"Bread is Nick Cage in Moonstruck sexy," says Danny Klecko after a tour of his massive, scratch-and-dent, indomitable old bakery, St. Agnes on St. Paul's east side. Come to think of it, that character is a fitting metaphor for Klecko (everybody calls him Klecko, including himself, and he refers to himself in the third person, as in "Klecko has taken more selfies than Paris Hilton") — all deep pool eyes, unflappable passion, and infectious dreamer. With an Eastern European edge.
But if the bakery itself were a celebrity, it might be more like Bill Gates: crushing everyone else in the game, steadily stacking chips, and bearing a stealthy heart of gold.
Klecko doesn't get caught up in that sexiness factor, however. At St. Agnes, it's money first, heart-of-gold politics second, and then, probably, sex appeal third.
He was a young, poor, Polish kid who moved to the Twin Cities from Inglewood, California, with his family. He says he'd go down to the local saloon, Blackies, and they'd give him loaves of black bread. "They knew who was poor, and they'd give us extra treats — as a kid I loved black bread like other kids love Dairy Queen."
In other words, Klecko fell in love with bread and came to baking honestly: because he was hungry.
He's been heading up the bakery at St. Agnes for almost three decades, and though you may not have heard of the bakery (they have no sexy little storefront, and retail business is a small portion of their financial pie), you've probably eaten their bread. If you've had a burger at Target Field, if you've gambled at Mystic Lake Casino, if you've eaten a dog at Heartland, if you've been to a hockey game and eaten at the Xcel, if you've been to little and wonderful new Pilgrimage, you've eaten their bread.
They've got hundreds of accounts, they send out truckloads of bread daily, and their biggest competitors are the Syscos and the US Foods of the world. Except at St. Agnes, everything is still handmade, from scratch, every day.
"There are days when you just want to keep your life." He's talking about their summer months, the bakery's busiest season, when the many walk-in ovens are in constant churn, and no air conditioning provides relief. It gets to be in the 120-degree and plus range.
"There are no bakers anymore." That's how Klecko characterizes the business changes in almost three decades. "There aren't any bakers anymore. Everyone wants to be the artist."
Everyone wants the sex appeal.
"I stood on the end of an assembly line and kept my mouth shut for the first 20 years of my career."
But the bakery's bread and butter is hamburger buns.
"If you have the best bun, you own the nation." And Klecko is adamant that they have the best bun. "Buns are all about texture, and mouthfeel, not taste, but people don't even know it. You also have to know your demographic. If you get into the above-60 demographic, you have to switch from oils to shortening, because the jaw doesn't work the same way."
How's that for sexy? But he knows his demographic, and that means this: they make money.
But it's not all just pragmatics. He also calls himself "the lord of the sourdough," and he'd put his St. Paul Sourdough up against any, anywhere, including San Francisco. "People get very snobbish about it," he says, showing me his starter, packed deep into a very un-snobbish rolling bin the size and shape of a trash bin. "People feed theirs with wine and vegetables and yogurt, but we feed ours with potato."
And out of the potato starter, he can make 20 different sourdoughs, because the flavor is neutral. He loves sourdough because it's versatile, the human digestive system loves it, it's ancient and resilient.

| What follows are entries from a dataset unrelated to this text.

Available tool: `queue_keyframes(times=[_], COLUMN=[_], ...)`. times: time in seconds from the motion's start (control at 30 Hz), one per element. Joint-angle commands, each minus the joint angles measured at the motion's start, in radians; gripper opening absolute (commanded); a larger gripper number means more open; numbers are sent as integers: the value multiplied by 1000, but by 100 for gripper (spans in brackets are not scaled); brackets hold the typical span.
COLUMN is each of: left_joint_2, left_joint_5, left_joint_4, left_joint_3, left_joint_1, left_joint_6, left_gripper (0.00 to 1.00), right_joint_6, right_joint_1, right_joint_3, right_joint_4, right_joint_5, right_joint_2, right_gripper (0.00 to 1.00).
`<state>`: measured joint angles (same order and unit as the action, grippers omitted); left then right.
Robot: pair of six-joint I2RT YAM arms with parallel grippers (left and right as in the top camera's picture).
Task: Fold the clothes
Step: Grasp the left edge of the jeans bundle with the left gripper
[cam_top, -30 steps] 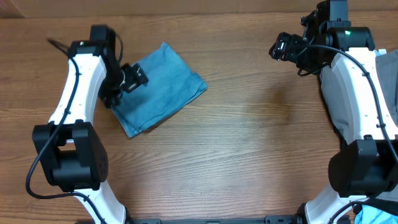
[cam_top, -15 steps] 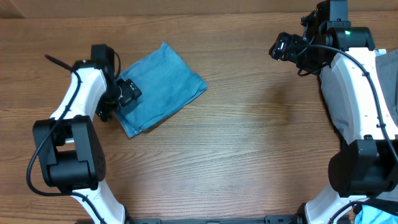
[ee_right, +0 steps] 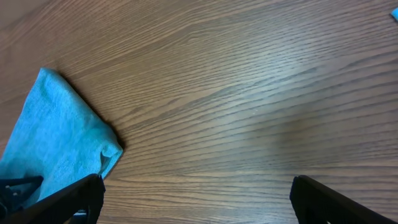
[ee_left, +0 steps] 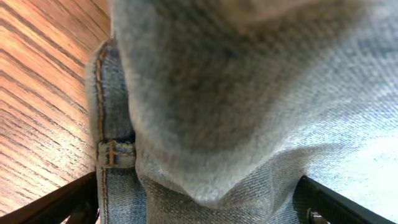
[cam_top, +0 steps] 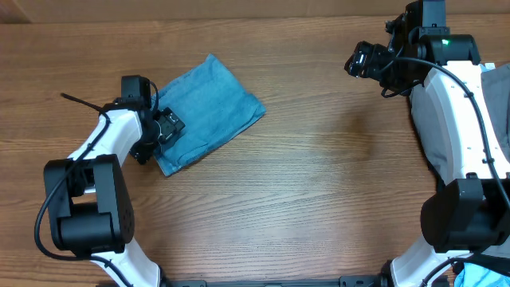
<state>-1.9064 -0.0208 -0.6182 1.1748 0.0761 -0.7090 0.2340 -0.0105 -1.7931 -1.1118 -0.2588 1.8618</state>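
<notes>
From overhead, the left gripper is hovering over the left edge of the folded jeans, its fingers spread wide and clamping nothing. The denim is lying as a tilted square on the wooden table, reaching away beyond the fingertips. The right gripper is hanging well apart from the jeans, fingers equally wide, holding nothing. Grey trousers are lying behind it under the right arm, and a bright-blue garment is peeking in at the bottom right corner.

In the left wrist view, the two fingertips are standing far apart at the lower corners, and faded denim is filling nearly everything between and ahead of them. An orange-stitched seam is running just ahead of the left finger, with bare table beyond it.

In the right wrist view, the fingertips are also standing wide apart over bare wood. The jeans are lying ahead of the left finger, off to that side.
</notes>
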Motion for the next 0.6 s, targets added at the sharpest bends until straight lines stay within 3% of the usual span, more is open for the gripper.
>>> queue_keyframes(times=[0.0,0.57], left_joint_2=[-68,-68], left_joint_5=[53,-4], left_joint_4=[26,293], left_joint_3=[-86,-280], left_joint_1=[3,2], left_joint_6=[-69,-130], left_gripper=[100,100], right_joint_6=[-6,-6], right_joint_1=[-2,-2], right_joint_3=[-1,-1], right_joint_4=[3,3], right_joint_5=[-4,-4], right_joint_2=[-3,-3], right_gripper=[100,100])
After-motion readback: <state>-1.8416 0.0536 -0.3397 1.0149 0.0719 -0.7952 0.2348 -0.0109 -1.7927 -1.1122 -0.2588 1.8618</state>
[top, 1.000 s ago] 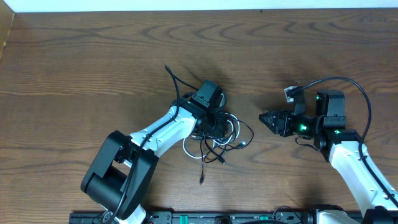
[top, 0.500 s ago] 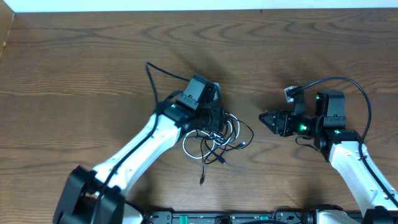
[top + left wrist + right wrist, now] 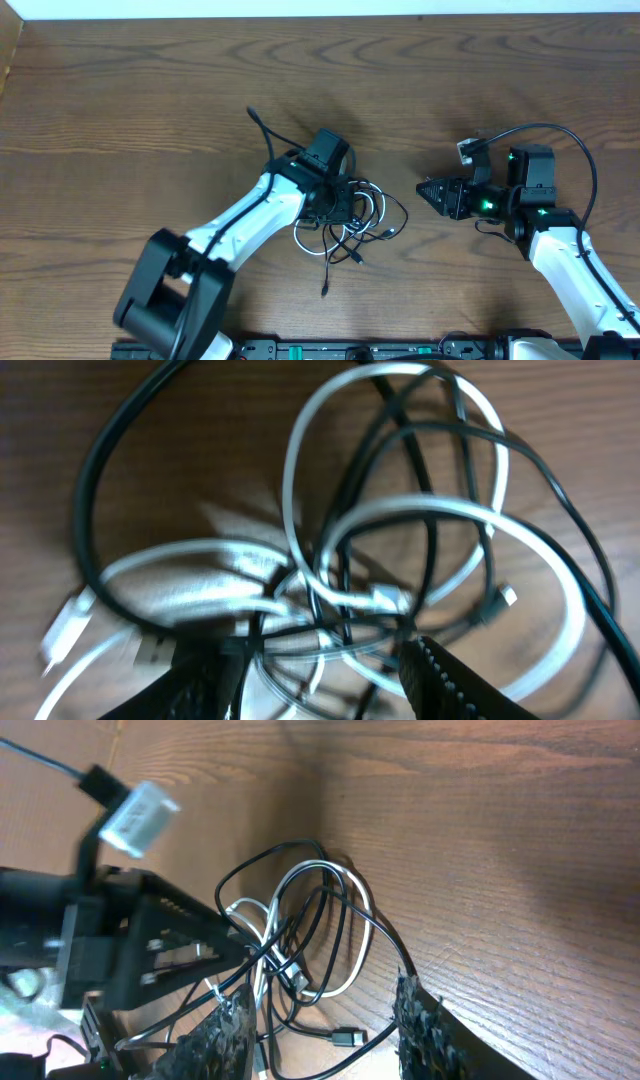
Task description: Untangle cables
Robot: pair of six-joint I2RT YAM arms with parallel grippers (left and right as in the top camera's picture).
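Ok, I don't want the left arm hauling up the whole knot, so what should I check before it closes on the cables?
1. Left gripper above the tangle: ok, it straddles the loops.
2. Left jaws apart: ok.
3. Only one strand between them: cannot tell, several cross there and the view is blurred.
4. White cable and black cable separate: not ok, interwoven.
5. Right gripper empty and off to the side: ok, jaws open.

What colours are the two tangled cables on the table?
One white cable and one black cable; the left wrist view shows them best.
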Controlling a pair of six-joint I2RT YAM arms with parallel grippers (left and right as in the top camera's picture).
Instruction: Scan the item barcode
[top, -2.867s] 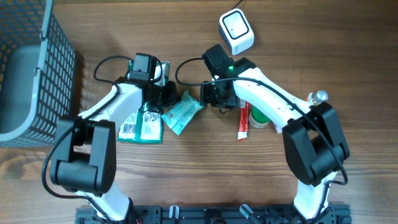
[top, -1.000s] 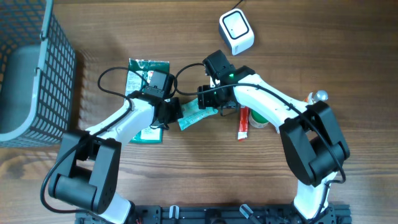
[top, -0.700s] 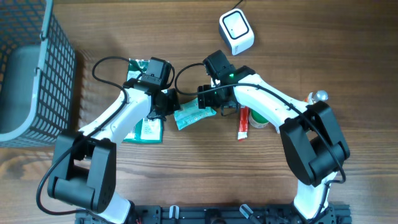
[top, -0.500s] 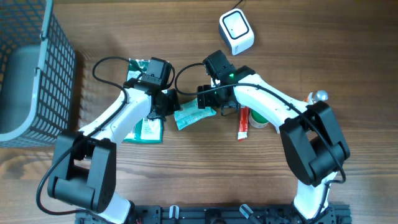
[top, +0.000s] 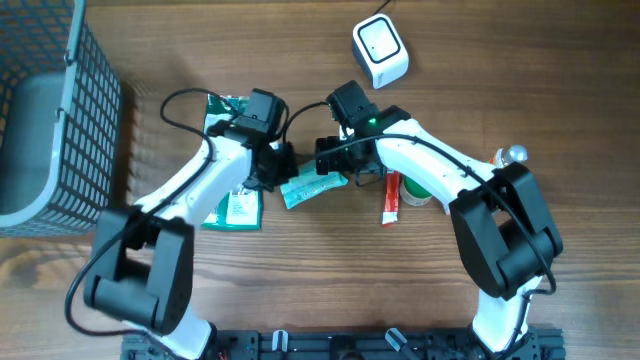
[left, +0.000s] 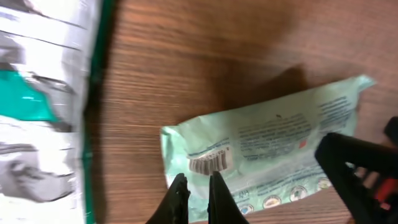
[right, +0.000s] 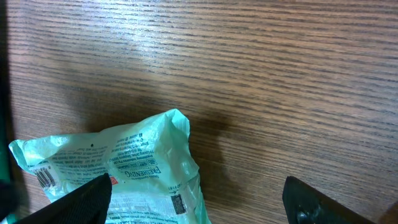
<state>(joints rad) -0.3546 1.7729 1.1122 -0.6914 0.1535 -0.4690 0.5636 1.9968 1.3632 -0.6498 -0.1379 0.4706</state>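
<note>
The pale-green crinkly plastic pouch (top: 312, 185) lies mid-way along the wooden counter (top: 300, 290) — light, limp, slippery, best taken by a sealed edge — where the left hand (left: 198, 198), pressed together, seemingly pinches it beside the barcode (left: 209, 163); the right hand (right: 196, 190) hangs spread.

Centre: packet (top: 312, 186) in pale mint green, printed with dark fine text and a small red mark. Barcode (left: 209, 163) in black stripes on white.
Left of it: pouch (top: 232, 208) in dark green and white, with teal patches.
Right: tube (top: 391, 200) in red.
Far right: scanner (top: 380, 50) in white with a grey face.
Far left: basket (top: 90, 120) in grey mesh.
Underneath: table (top: 300, 290) in mid-brown wood grain.
Left arm (top: 195, 185) and right arm (top: 430, 165) in white with black joints.
</note>
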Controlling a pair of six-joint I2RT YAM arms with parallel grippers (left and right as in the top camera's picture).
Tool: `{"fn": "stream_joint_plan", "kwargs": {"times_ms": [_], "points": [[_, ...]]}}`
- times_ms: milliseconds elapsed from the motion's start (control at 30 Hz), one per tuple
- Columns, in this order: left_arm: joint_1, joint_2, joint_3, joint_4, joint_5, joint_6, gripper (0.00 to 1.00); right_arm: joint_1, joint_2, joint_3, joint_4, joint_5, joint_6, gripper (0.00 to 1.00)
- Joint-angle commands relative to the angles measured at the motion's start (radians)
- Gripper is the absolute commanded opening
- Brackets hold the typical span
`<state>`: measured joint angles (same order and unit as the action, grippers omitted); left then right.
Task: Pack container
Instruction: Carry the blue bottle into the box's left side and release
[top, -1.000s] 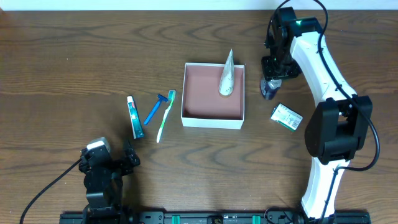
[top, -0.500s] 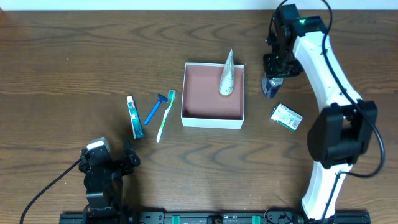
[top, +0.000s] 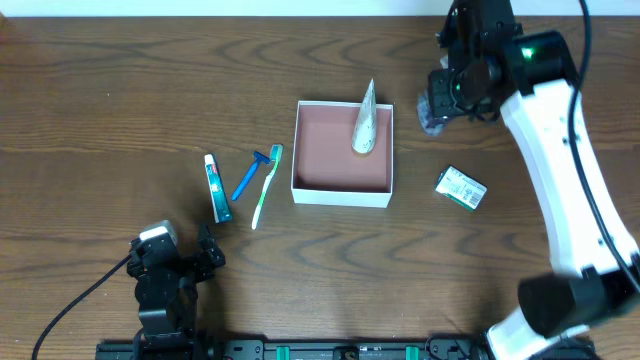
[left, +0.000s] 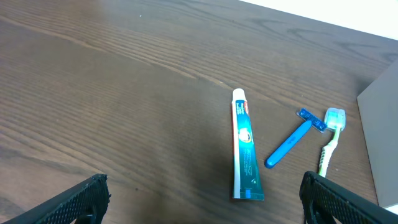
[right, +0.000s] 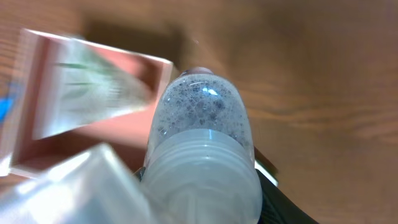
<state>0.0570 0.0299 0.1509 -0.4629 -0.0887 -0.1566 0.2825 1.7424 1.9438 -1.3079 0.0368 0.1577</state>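
Observation:
The container (top: 340, 188) is a square white box with a dusty-pink inside at the table's middle; a silver cone-shaped tube (top: 364, 122) leans in its far right corner. My right gripper (top: 441, 103) is shut on a small clear bottle (right: 199, 124) with a white cap and holds it above the table, right of the container (right: 37, 134). My left gripper (left: 202, 208) is open and empty near the front left, short of a toothpaste tube (left: 244, 149). A blue razor (top: 247, 175) and a green toothbrush (top: 266, 186) lie left of the container.
A small green-and-white packet (top: 461, 188) lies on the table right of the container. The toothpaste tube (top: 216, 187), razor (left: 293, 138) and toothbrush (left: 328, 140) lie side by side on the brown wooden table.
My right gripper has lifted the clear bottle off the table and risen toward the camera, shifting slightly away from the packet. The left arm has not moved.

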Motion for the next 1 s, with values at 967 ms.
{"fn": "stream_joint_plan", "kwargs": {"times_ms": [967], "points": [[-0.003,-0.006,-0.018,0.001,-0.008,0.01,0.98,0.404,0.282,0.04,0.226,0.101,0.263,0.11]]}}
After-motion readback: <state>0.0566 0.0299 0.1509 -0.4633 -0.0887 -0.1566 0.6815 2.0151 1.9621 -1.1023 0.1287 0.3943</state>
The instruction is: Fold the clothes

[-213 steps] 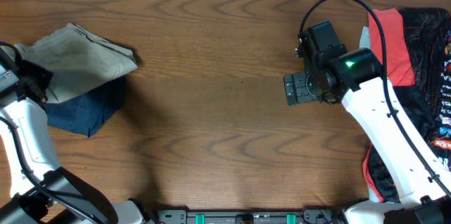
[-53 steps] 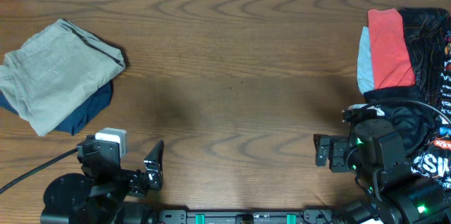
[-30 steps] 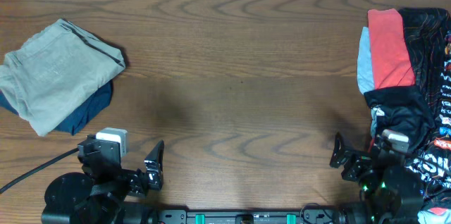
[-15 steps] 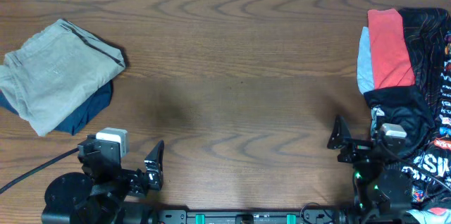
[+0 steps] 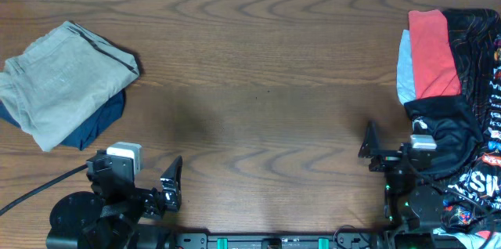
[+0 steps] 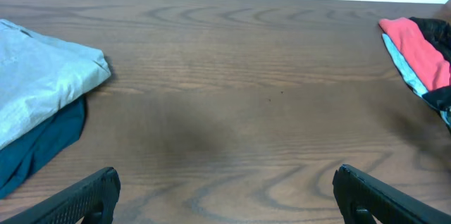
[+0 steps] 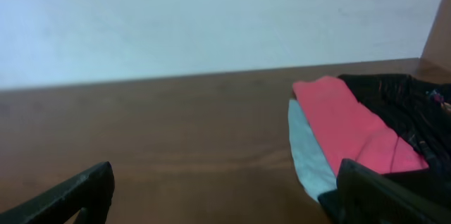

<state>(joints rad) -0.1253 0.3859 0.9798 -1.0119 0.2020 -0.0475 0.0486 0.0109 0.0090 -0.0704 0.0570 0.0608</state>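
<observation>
The clothes lie in two groups. Folded khaki-grey shorts rest on navy shorts at the far left. At the right edge a red piece, a light-blue piece and black printed garments are piled loosely. My left gripper sits low at the front left, open, only bare wood between its fingers. By the pile's near end my right gripper is open and holds nothing.
The wooden table stretches between the two groups. A pale wall rises behind its far edge. The black printed garments spill over the front right corner beside my right arm's base.
Both arms have drawn back to the front edge, leaving the khaki shorts folded on the navy ones. In the last second only the right gripper shifted slightly left and away.
</observation>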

It was invented by the Egyptians.
"There are chefs out there who claim to be the best at bread, and that's just silly. Everyone does something really well, and it's us that nobody can come close to when it comes to bread."
At this point, 30 years in, he's plenty ready and able to open that precious little artisanal storefront, and to become the artiste that all the young kids aspire to be, but he deflects that notion.
"I'm responsible for getting paychecks into the hands of 50 families. That's more important than one person's hopes and desires."
Instead, he'd prefer to become the mayor of St. Paul in 2017. How? On a platform of taking care of the city's poor and needy. Why? The Dorothy Day Center is one of his accounts.
"I went over there and I saw people sleeping on top of each other. I'm standing there and I started crying. I had tears coming out of my eyes."
He says he makes the trek from the East Side and through downtown St. Paul and to the Dorothy Day on a regular basis, and he's noticed something. "The city's indigent population has exploded. St. Paul needs someone to take care of these people."
This is a man who has an actual tattoo of Ronald Reagan on his body.
And what if he doesn't win the race?
"I'd love to go back to working third shift. The best days of my life are spent baking. My job is to feed an entire metro area."
And yes, they also bake ancient grain loaves and purple flour and all that sexy stuff too.
Bread is the name of this game. Lord of the sourdoughs!